**INSTRUCTIONS TO FOLLOW**
Go through the lines below and repeat each one exactly, skipping pictures.

BEGIN DATA SEGMENT

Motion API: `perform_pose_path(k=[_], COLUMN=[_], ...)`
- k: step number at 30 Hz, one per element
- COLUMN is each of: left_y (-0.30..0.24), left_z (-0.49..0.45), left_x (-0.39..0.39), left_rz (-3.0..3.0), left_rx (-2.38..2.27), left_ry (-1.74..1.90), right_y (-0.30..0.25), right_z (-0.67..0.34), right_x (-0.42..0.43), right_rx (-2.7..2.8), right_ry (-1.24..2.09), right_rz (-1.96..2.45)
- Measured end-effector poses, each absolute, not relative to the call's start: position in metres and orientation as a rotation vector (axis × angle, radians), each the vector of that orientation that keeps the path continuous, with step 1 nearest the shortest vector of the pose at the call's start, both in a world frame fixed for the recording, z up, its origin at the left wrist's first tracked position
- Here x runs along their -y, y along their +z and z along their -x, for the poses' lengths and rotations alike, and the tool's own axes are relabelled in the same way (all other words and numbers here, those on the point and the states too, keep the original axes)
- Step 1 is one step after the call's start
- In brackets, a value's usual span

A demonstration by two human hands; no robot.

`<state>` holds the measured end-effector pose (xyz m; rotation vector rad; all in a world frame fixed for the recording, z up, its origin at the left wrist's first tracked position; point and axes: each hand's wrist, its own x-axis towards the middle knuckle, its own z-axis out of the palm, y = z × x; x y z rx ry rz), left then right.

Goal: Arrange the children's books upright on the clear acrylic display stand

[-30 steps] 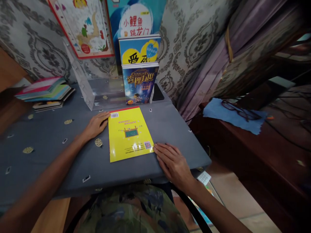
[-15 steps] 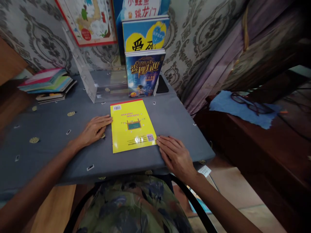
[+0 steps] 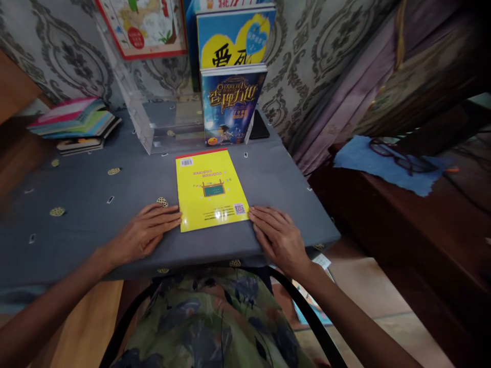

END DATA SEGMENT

**EXERCISE RESULT**
Motion API: `perform_pose_path(k=[_], COLUMN=[_], ...)`
- k: step number at 30 Hz, one per element
- COLUMN is each of: left_y (-0.30..0.24), left_z (-0.49..0.45), left_x (-0.39..0.39), left_rz (-3.0..3.0), left_rx (-2.38..2.27), left_ry (-1.74..1.90), right_y (-0.30..0.25), right_z (-0.67..0.34), right_x (-0.42..0.43), right_rx (-2.7..2.8), right_ry (-1.24..2.09), right_rz (-1.96..2.45)
- Measured end-effector poses, each absolute, not relative to the call's start: position in metres and orientation as a rotation vector (axis × angle, radians), each the vector of that orientation that keeps the path continuous, with step 1 nearest the shortest vector of the pose at the call's start, both in a world frame fixed for the recording, z up, its origin at the left wrist's first tracked position
- Here x runs along their -y, y along their +z and z along their -x, for the poses' lengths and rotations alike, and the tool's own axes are relabelled in the same way (all other words and numbers here, those on the point and the states too, keep the original axes)
- Step 1 is one step after the call's start
- In brackets, a value's usual span

A demonstration by two human hands; no robot.

`<state>` holds the measured end-effector pose (xyz m; rotation vector rad; all in a world frame fixed for the recording, z up, its origin at the left wrist's first tracked position; point and axes: each hand's wrist, its own x-axis towards the middle knuckle, its own z-axis out of the palm, y = z × x; x y z rx ry rz), left then right.

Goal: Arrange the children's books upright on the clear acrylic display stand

[-30 steps] 
[-15 steps] 
[+0 steps] 

The answer given is complete as it stands.